Creating a workspace
The first step in building a custom model is to create a workspace.
About this task
For each model that you want to build and use, you create a single workspace that contains the artifacts and resources needed to build the model. You then train the model to produce a custom model that can be deployed to an external service for use.
Before creating a workspace, answer these questions:
-
What type of model do you want to create?
- Machine learning model: Uses statistical approach to finding entities and relationships in documents. This type of model can adapt as the amount of data grows.
- Rule-based model: Uses a declarative approach to finding entities in documents. This type of model is more predictable, and is easier to comprehend and maintain. However, it does not learn from new data. It can only find patterns it has been taught to look for.

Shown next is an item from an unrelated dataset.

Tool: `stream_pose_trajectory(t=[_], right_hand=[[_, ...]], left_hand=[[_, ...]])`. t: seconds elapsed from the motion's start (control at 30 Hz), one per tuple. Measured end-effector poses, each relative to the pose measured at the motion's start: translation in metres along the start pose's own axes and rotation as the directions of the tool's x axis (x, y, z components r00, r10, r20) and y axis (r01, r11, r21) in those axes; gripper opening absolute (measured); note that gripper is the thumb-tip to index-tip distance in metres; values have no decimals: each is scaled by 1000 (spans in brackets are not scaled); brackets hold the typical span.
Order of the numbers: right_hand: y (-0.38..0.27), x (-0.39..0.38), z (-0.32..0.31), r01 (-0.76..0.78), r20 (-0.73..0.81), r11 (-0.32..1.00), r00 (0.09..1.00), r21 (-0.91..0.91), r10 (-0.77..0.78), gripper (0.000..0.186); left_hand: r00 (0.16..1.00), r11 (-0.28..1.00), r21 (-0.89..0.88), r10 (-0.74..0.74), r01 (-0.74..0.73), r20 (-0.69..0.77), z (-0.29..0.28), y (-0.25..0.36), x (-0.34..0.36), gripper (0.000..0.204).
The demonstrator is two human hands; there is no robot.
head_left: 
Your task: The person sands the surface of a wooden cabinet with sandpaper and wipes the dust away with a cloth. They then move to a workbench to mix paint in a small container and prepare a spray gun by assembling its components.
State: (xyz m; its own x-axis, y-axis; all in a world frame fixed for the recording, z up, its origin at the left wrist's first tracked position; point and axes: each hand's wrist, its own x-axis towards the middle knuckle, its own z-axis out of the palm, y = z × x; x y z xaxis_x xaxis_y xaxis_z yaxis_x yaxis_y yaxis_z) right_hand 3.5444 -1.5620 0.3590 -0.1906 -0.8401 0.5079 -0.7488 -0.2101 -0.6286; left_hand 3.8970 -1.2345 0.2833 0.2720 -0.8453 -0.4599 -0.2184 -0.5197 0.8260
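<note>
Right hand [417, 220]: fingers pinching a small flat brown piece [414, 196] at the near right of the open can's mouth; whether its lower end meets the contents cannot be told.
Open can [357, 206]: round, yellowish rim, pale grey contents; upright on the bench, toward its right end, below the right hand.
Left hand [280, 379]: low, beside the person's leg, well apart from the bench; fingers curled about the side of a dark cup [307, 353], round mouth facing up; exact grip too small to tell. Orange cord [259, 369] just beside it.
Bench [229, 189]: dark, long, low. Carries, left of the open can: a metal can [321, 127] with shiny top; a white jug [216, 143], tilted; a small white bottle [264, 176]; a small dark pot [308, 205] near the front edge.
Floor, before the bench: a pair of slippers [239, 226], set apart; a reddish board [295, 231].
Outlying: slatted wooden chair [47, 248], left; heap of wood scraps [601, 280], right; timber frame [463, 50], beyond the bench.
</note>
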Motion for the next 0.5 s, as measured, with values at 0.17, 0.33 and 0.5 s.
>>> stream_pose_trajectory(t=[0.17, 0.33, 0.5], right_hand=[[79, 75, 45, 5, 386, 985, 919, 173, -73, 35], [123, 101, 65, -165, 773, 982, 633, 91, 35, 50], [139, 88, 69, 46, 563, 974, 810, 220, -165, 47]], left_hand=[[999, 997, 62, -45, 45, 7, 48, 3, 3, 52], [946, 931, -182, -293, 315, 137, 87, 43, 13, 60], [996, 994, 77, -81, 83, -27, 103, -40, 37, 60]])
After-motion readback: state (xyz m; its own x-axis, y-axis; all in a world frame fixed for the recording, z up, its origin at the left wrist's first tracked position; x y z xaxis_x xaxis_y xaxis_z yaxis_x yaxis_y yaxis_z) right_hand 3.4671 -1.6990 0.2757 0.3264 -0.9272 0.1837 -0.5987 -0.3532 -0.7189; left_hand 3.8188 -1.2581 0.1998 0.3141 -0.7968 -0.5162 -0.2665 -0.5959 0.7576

- Advanced Rules model: offers deeper customization for text analysis than rule-based models. See Creating an advanced rules model for instructions.

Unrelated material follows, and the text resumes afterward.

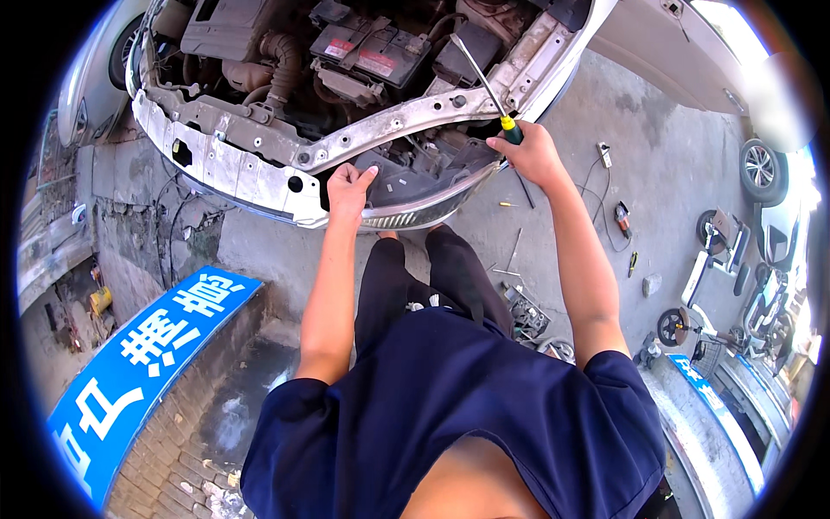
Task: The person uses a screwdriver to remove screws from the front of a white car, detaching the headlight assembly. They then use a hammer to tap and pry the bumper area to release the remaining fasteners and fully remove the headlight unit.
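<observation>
An open car engine bay holds a battery (367, 56) behind a pale metal front crossmember (398, 121). Below it sits a headlight assembly (432, 169) with dark housing and clear lens. My left hand (350, 190) is closed at the housing's left edge, thumb and fingers curled onto it. My right hand (532, 160) grips the green-and-yellow handle of a long screwdriver (480, 69) at the headlight's right end; its shaft points up and leftward over the engine bay.
Loose tools, a corded red power tool (622, 221) and metal parts (526, 311) lie on the concrete (588, 268). A folding scooter (692, 285) and parked car wheel (761, 173) are right; a blue signboard (156, 350) is lower left. Another car (86, 86) is upper left.
</observation>
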Action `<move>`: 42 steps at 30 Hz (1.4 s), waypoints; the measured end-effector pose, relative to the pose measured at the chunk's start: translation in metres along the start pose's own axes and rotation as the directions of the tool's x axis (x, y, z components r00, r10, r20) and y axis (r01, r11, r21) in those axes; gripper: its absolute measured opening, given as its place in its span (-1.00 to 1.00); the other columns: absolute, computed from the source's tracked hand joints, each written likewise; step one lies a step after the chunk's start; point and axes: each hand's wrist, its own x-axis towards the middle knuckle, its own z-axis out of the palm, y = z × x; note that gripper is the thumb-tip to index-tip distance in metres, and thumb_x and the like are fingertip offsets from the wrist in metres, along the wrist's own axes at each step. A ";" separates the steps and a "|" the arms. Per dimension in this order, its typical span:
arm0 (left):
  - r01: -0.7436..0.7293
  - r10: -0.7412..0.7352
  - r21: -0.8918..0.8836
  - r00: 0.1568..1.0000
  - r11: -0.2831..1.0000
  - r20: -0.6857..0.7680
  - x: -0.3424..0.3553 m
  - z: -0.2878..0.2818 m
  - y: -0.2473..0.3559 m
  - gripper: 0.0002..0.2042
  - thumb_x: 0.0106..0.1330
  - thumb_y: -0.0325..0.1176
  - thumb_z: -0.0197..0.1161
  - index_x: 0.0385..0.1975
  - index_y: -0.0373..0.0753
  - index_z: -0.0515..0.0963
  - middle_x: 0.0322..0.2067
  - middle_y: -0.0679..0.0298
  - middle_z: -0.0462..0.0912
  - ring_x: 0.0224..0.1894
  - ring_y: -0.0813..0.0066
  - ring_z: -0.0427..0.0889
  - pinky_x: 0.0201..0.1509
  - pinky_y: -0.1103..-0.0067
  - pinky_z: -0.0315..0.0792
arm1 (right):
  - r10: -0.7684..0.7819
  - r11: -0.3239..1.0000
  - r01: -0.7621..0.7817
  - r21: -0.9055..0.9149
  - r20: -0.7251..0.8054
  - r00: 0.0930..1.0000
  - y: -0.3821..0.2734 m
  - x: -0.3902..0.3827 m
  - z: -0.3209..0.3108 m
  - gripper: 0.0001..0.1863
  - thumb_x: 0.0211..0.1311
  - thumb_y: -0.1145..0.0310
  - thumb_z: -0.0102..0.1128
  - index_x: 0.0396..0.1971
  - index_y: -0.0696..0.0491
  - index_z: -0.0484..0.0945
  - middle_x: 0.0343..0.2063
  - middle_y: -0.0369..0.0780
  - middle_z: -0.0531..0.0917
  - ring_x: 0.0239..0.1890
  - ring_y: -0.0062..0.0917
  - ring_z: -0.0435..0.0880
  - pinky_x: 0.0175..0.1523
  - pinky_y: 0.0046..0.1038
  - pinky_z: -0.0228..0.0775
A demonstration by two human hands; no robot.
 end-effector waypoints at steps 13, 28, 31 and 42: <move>0.029 -0.029 0.074 1.000 0.997 -0.001 -0.004 0.002 0.006 -0.54 0.16 -0.48 0.46 -0.69 -0.06 0.20 -0.64 0.55 0.22 -0.54 0.76 0.11 -0.45 0.69 0.06 | 0.062 0.922 0.026 0.385 -0.213 0.975 0.020 -0.003 0.034 -0.69 0.11 0.21 0.45 -0.36 0.17 0.63 -0.64 -0.30 0.59 -0.63 -0.66 0.52 -0.43 -0.53 0.40; -0.329 0.249 0.497 0.943 0.803 0.222 0.006 -0.021 -0.009 -0.68 0.20 -0.37 0.38 -0.58 -0.30 0.33 0.14 -0.02 0.57 0.09 0.33 0.59 0.20 0.43 0.38 | 0.612 0.416 0.120 0.901 -0.375 0.696 0.125 -0.089 0.179 -0.76 0.33 0.30 0.24 -0.37 0.10 0.39 -0.56 -0.25 0.55 -0.67 -0.58 0.51 -0.57 -0.50 0.37; -0.342 0.216 0.486 0.930 0.804 0.298 0.002 -0.037 0.005 -0.72 0.21 -0.38 0.37 -0.52 -0.31 0.36 0.10 0.05 0.61 0.14 0.27 0.58 0.22 0.43 0.38 | 0.650 0.327 -0.018 0.945 -0.211 0.730 0.137 -0.114 0.213 -0.75 0.32 0.29 0.25 -0.37 0.09 0.39 -0.58 -0.27 0.53 -0.67 -0.58 0.50 -0.57 -0.48 0.39; -0.754 0.443 0.649 0.620 0.107 0.648 0.009 -0.144 0.045 -0.69 0.19 -0.46 0.31 -0.06 -0.30 0.50 0.00 0.08 0.59 0.08 0.04 0.53 0.16 0.31 0.43 | 0.638 -0.229 -0.181 0.956 0.288 0.714 0.122 -0.141 0.312 -0.76 0.31 0.20 0.27 -0.36 0.03 0.45 -0.49 -0.27 0.57 -0.54 -0.51 0.54 -0.44 -0.36 0.46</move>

You can also create one workspace that contains both one rule-based model and one machine learning model.
-
What services will use the model?
See Watson services integration for information about the other Watson services that custom models can be used with.
Procedure
To create a workspace, complete the following steps:
-
Log in as a Knowledge Studio administrator, and click Create Workspace.
People with the project manager role can perform almost all tasks except creating a workspace. An administrator must create the workspace initially and assign project managers to it.
-
Give the workspace a name. Choose a short name that reflects your domain content or the purpose of the model. If you need to, you can change the workspace name later.
-
Identify the language of the documents in your workspace. The documents that you add to the workspace, and the dictionaries that you create or upload, must be in the language that you specify.
-
Optional: If you want to change the tokenizer that is used by the application from the default machine learning-based tokenizer, then you can expand the Advanced Options section, and choose Dictionary-based tokenizer.
The default tokenizer is more advanced than the dictionary-based tokenizer; it uses machine learning to identify the tokens in the source documents based on the statistical learning it has done in the language of the source documents. It identifies tokens with more precision because it understands the more natural and nuanced patterns of language. The dictionary-based tokenizer identifies tokens based on language rules. See Tokenizers for more details.
-
Optional: If you want to add project managers to the workspace, then expand the Advanced Options section, and select the names of people you want to add as project managers from the list. The administrator can add or remove project managers later by editing the workspace.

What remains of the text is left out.